At first I though it is just image retention, but I checked in paint and it was not.  



erocker said:


> Any power surges or disruptions lately? It's strange that all of the pixels seem pretty random.


Yeah had one at night, but my computer was shut down.


----------



## qubit (Nov 6, 2016)

With that many dead pixels you can definitely RMA it. No way can that be deemed acceptable.


----------



## NdMk2o1o (Nov 6, 2016)

Could always try gently rubbing them with a bit of cloth under your finger applying a small amount of pressure but honestly, it's a new monitor you would be better off using the warranty.


----------



## Krekeris (Nov 6, 2016)

NdMk2o1o said:


> Could always try gently rubbing them with a bit of cloth under your finger applying a small amount of pressure but honestly, it's a new monitor you would be better off using the warranty.

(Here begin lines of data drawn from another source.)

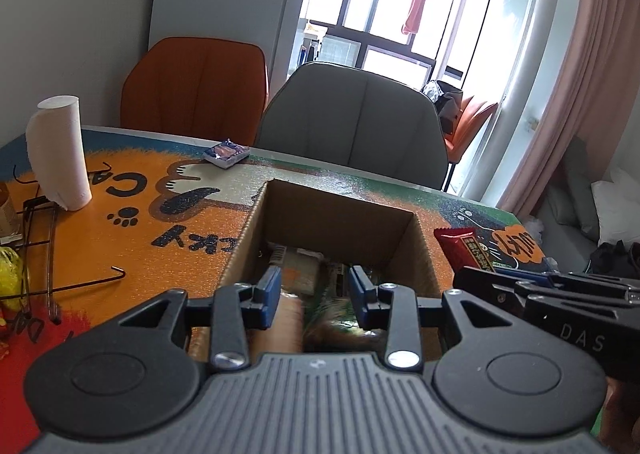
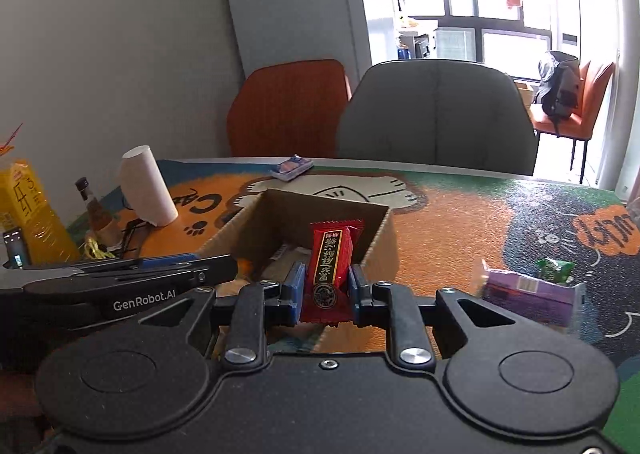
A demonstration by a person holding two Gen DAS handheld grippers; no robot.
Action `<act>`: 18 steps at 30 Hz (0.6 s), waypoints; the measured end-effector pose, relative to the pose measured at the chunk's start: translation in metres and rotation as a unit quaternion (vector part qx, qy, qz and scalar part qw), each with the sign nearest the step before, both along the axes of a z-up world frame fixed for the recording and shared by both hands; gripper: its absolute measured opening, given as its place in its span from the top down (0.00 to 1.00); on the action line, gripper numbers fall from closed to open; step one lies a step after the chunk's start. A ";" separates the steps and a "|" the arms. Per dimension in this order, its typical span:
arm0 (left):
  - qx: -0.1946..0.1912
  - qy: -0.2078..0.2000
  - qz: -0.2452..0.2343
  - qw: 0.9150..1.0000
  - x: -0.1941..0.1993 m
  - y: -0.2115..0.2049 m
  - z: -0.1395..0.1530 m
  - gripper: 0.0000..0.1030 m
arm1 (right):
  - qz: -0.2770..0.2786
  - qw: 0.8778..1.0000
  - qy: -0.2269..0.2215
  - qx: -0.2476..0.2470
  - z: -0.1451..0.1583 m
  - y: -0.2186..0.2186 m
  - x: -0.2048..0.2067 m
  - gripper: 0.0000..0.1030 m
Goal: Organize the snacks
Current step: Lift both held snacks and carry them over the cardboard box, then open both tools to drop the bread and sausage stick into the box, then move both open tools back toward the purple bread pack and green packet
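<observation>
Between the right tongs (image 2: pixel 325 286), pinched upright: red snack packet (image 2: pixel 331 254).

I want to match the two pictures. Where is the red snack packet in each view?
Left wrist view: the red snack packet is at the right, beside the cardboard box.
Right wrist view: at centre, gripped in the right claw.
Shared landmark: the paper roll.

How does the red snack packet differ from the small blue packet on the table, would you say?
The red snack packet is held upright in the right gripper; the blue packet lies flat, untouched, near the far table edge. The red one is beside the cardboard box; the blue one beyond it. Both are outside the box.
</observation>
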State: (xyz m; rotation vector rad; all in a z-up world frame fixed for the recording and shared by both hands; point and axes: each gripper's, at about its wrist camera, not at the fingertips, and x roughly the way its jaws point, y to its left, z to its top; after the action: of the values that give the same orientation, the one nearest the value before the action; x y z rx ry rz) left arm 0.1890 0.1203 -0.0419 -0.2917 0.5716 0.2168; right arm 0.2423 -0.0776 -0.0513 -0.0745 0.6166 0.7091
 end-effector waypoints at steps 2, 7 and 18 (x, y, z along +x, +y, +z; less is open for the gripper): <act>0.000 0.000 0.003 1.000 -0.002 0.001 0.001 0.65 | 0.003 1.000 0.002 0.001 0.000 0.002 -0.001 0.79; 0.000 -0.001 0.011 1.000 -0.006 0.004 0.003 0.63 | 0.018 1.000 0.019 0.017 0.001 0.005 -0.001 0.75; 0.000 0.000 0.015 1.000 -0.008 0.000 0.004 0.29 | -0.011 1.000 0.020 0.020 0.004 -0.015 0.003 0.71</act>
State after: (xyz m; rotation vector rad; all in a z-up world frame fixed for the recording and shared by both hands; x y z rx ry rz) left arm 0.1814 0.1198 -0.0379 -0.3000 0.5677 0.2454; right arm 0.2453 -0.0927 -0.0476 -0.0158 0.6405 0.7022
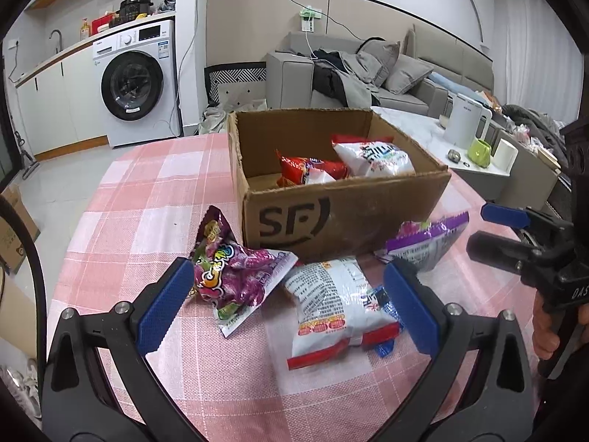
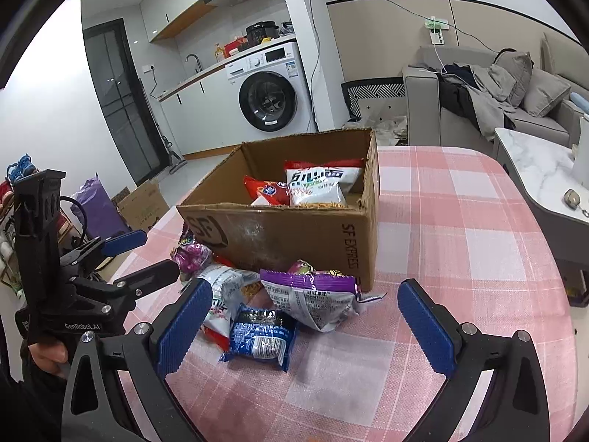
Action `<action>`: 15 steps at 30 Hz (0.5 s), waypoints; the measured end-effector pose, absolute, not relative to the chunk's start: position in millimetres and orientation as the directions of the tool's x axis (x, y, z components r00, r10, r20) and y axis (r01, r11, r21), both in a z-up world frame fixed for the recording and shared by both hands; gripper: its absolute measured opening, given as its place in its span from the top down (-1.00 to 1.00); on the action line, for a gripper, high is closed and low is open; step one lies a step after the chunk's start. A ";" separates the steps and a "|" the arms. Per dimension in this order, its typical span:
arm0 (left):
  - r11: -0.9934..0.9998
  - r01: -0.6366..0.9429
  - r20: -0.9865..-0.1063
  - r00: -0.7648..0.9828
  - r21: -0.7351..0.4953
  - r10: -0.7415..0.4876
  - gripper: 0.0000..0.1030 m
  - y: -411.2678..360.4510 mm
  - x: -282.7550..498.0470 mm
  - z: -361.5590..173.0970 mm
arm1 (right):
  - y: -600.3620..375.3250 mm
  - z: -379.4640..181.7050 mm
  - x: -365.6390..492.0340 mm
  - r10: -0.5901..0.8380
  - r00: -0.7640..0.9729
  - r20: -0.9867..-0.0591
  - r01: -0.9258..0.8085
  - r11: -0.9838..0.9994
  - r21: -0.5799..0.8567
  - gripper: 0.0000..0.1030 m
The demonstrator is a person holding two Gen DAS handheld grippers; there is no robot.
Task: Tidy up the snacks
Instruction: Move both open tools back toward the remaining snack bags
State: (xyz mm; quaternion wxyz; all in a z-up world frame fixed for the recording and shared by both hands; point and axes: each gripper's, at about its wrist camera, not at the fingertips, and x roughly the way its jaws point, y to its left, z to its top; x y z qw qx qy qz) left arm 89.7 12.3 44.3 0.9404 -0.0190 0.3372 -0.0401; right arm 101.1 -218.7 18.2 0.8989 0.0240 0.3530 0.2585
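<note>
A round table under a pink-and-white checked cloth (image 2: pixel 460 221) carries an open brown cardboard box (image 1: pixel 349 213) printed "SF" on its near wall and "SF EXPRESS" on the side wall in the right wrist view. Inside the box, a white snack bag with red ends (image 1: pixel 371 156) leans beside a smaller red snack bag (image 1: pixel 309 171). Just in front of the box lie four more packets: a crumpled magenta candy bag (image 1: pixel 235 276) to the left, a white bag with red trim and dense black print (image 1: pixel 331 305) at the middle, a purple-and-silver packet (image 2: pixel 313 294) touching the box's near corner, and a small blue wrapped snack (image 2: pixel 261 335) nearest the cameras. The left gripper (image 1: pixel 287 305), blue pads spread wide, sits low before the box with the magenta and white bags between its fingers. The right gripper (image 2: pixel 305 331), equally wide, frames the blue snack and purple packet, gripping nothing. "GenRobot.AI" reads on the left gripper's body.
</note>
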 end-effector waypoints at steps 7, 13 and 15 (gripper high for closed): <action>0.996 0.066 -0.650 0.754 -0.064 -0.092 -0.99 5.8 95.3 32.3 | -217.0 10.0 107.4 0.466 0.611 -0.640 -0.428 0.874 0.228 -0.99; 0.994 0.062 -0.667 0.738 -0.086 -0.104 -0.99 6.8 101.8 20.0 | -211.2 -10.5 116.3 0.436 0.585 -0.684 -0.398 0.889 0.227 -0.99; 0.994 0.060 -0.674 0.731 -0.093 -0.107 -0.99 7.6 103.7 16.3 | -209.4 -17.2 120.0 0.430 0.575 -0.696 -0.393 0.891 0.227 -0.99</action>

It is curved monitor, I`m afraid it will make things even worse. Don`t want to try something as this before getting reply from support. I did this method on my super old Samsung monitor and it worked in the past.


----------



## nomdeplume (Nov 6, 2016)

I'm going to second or third the idea of unplugging and inspecting the screen very closely under very good lighting.  Sneeze/cough/laugh = random spray pattern.  First LG support question; have you confirmed dead pixels and clean monitor?


----------



## Krekeris (Nov 6, 2016)

nomdeplume said:


> I'm going to second or third the idea of unplugging and inspecting the screen very closely under very good lighting.  Sneeze/cough/laugh = random spray pattern.  First LG support question; have you confirmed dead pixels and clean monitor?

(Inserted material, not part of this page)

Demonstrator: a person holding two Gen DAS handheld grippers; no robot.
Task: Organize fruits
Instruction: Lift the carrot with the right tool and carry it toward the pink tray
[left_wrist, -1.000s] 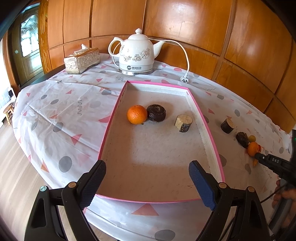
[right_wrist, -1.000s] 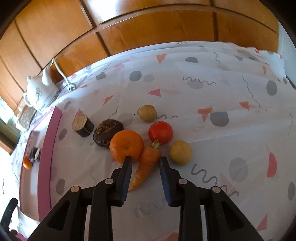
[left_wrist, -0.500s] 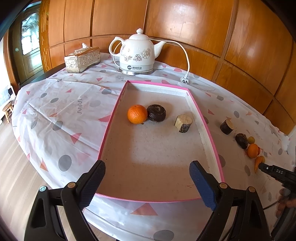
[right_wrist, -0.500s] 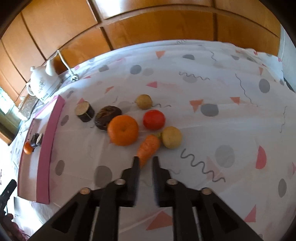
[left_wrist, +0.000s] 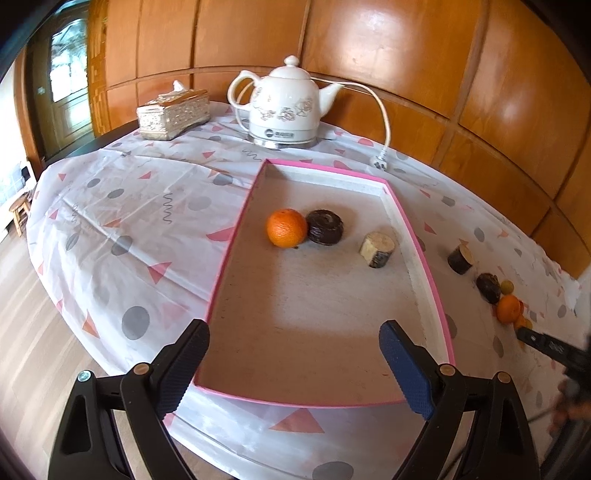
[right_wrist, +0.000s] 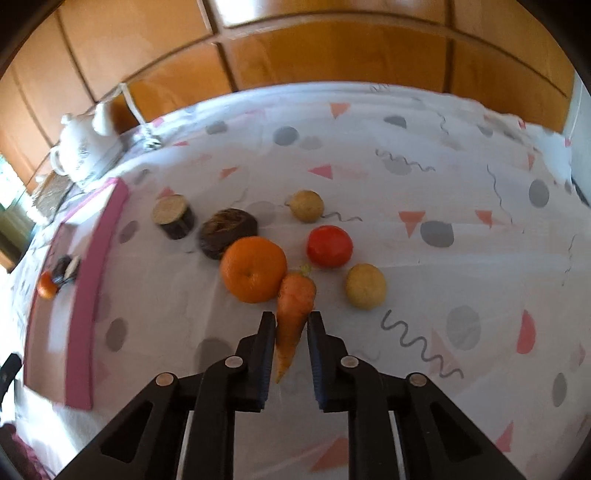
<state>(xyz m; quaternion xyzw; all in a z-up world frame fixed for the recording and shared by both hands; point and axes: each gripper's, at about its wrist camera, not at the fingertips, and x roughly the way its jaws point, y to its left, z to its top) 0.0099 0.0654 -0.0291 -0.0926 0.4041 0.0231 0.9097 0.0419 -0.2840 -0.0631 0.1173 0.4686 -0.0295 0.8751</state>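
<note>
Glossy wood-panelled wall, wooden floor, bright doorway.

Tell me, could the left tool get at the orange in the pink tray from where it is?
Probably yes: the left tool is open at the tray's near end, and only bare tray floor lies between it and the orange.

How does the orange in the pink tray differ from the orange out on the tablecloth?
The orange in the pink tray lies inside the pink tray against a dark brown round piece. The orange on the tablecloth lies outside, touching the carrot that the right gripper clamps. Both are round and orange.
</note>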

I had to unplug it to get to the serial key which is in the back of the monitor. I cleaned it before taking pictures. It is for sure deadpixels.


----------



## Bill_Bright (Nov 6, 2016)

Krekeris said:


> I know some manufactures don`t replace monitor because of dead pixels.


They all will - it just depends on how many, location of pixel, and the warranty period. The number allowed varies by size of the monitor and the location of the pixels - but clearly, you have way too many and their location (in the middle) is totally unacceptable.



Krekeris said:


> It is for sure deadpixels.


Those are "stuck" pixels. Dead are not lit - thus always "black". Stuck are pixels that are lit and "stuck" on one color - in your case, they appear to be white.

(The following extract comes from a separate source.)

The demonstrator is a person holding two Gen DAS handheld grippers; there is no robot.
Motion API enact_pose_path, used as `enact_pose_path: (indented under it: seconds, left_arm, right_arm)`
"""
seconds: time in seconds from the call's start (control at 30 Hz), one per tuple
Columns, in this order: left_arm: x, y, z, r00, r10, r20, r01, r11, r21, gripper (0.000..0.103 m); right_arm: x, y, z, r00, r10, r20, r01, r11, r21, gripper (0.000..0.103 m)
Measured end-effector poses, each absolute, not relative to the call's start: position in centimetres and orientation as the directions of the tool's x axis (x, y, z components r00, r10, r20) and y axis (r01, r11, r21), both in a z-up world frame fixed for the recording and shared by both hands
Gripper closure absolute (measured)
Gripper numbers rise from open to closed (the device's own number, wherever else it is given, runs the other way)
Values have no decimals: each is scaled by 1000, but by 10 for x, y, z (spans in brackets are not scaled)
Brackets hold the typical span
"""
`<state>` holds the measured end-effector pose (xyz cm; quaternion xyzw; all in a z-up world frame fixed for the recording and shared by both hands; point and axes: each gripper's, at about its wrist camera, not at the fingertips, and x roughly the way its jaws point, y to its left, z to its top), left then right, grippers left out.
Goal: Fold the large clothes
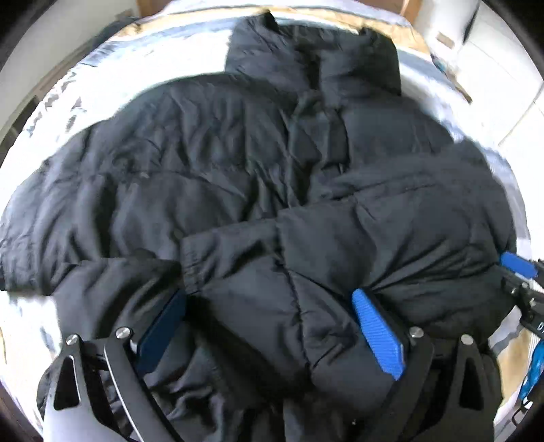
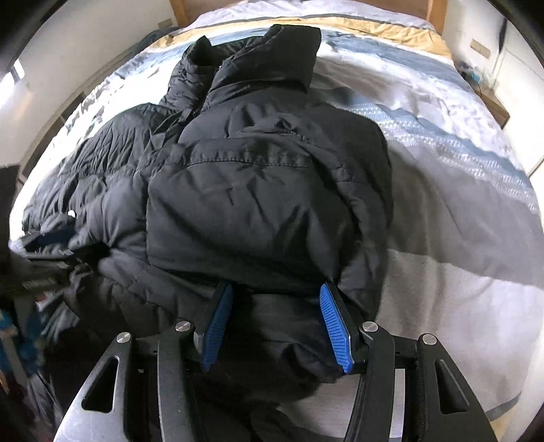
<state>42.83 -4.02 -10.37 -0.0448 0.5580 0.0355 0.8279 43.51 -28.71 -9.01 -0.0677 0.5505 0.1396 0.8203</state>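
A large black puffer jacket (image 1: 210, 163) lies spread on the bed, collar at the far end. One sleeve (image 1: 391, 217) is folded across its front. My left gripper (image 1: 268, 306) sits at the jacket's near hem with its blue pads wide apart and thick fabric bunched between them. My right gripper (image 2: 275, 299) is at the jacket's (image 2: 258, 197) near right edge, its blue pads also apart with padded fabric between them. The right gripper also shows at the right edge of the left wrist view (image 1: 520, 272).
The jacket lies on a bed (image 2: 442, 190) with a white, blue and tan patterned cover. A wooden headboard (image 2: 438, 13) stands at the far end. White walls and a low wooden table (image 2: 496, 102) flank the bed.
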Motion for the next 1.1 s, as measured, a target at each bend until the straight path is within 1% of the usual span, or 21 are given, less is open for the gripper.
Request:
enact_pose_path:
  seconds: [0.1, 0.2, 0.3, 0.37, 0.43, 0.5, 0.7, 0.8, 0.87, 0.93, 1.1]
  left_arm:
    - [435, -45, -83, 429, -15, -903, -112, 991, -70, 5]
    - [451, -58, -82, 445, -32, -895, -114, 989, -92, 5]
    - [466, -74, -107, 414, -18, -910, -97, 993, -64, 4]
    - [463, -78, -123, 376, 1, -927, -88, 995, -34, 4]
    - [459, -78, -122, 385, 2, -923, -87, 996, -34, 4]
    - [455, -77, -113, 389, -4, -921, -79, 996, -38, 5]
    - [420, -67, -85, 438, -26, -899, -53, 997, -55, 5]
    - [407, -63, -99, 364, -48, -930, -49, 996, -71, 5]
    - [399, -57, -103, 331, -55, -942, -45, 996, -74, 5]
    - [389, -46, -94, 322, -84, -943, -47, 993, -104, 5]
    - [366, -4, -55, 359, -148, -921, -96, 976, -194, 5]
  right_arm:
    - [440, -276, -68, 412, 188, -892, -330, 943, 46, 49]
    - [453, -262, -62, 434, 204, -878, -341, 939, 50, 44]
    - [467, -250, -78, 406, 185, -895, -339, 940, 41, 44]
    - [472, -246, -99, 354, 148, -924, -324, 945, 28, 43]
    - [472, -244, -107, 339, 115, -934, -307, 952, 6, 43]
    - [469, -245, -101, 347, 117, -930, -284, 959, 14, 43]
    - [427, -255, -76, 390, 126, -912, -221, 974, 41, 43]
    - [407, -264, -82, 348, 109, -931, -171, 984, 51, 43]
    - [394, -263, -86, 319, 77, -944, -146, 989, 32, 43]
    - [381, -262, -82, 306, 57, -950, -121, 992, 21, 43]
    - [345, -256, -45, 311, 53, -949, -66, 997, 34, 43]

Lightly rubbing the stuck pixel with a clean soft, microfiber cloth (I use one for cleaning eyeglasses) does often help and as long as you don't jam your thumb in there, will not cause further damage.



Krekeris said:


> Tried some software to fix it, no help.
> I checked in paint and it was not.


Did you try Dead Pixel Buddy?


----------



## alucasa (Nov 6, 2016)

I thought this sort of stuff happens only when you cheat on Lady Luck.


----------



## FordGT90Concept (Nov 6, 2016)

Bill_Bright said:


> Those are "stuck" pixels. Dead are not lit - thus always "black". Stuck are pixels that are lit and "stuck" on one color - in your case, they appear to be white.


Dead pixels don't respond to electrical impulses.  They present whatever color was displayed when they died.  The difference between a stuck pixel and a dead pixel is that a stuck pixel can get unstuck whereas a dead pixel cannot.


----------



## Ferrum Master (Nov 6, 2016)

Whats the brag about hot pixels. It is a cemetary.

My last 3 panels suffered from various types of them... 

Well RMA awaiting and praying that bitch lady luck for a good refurbished replacement panel.


----------



## Bill_Bright (Nov 6, 2016)

FordGT90Concept said:


> Dead pixels don't respond to electrical impulses. They present whatever color was displayed when they died.


As I noted above dead pixels are unlit. That is why they are called "dead" and they typically are totally black. If they appear to have color, that is typically due to the light from adjacent pixels bleeding over and they will never be near as bright as a stuck pixel. While a stuck pixel can be black if that is the color it displayed, it typically is stuck on a color.

You are correct however, that stuck pixels can [sometimes] be unstuck. Dead pixels cannot be revived.

Linus video: What is a dead pixel?

eHow, Dead Pixel Vs. Stuck Pixel


----------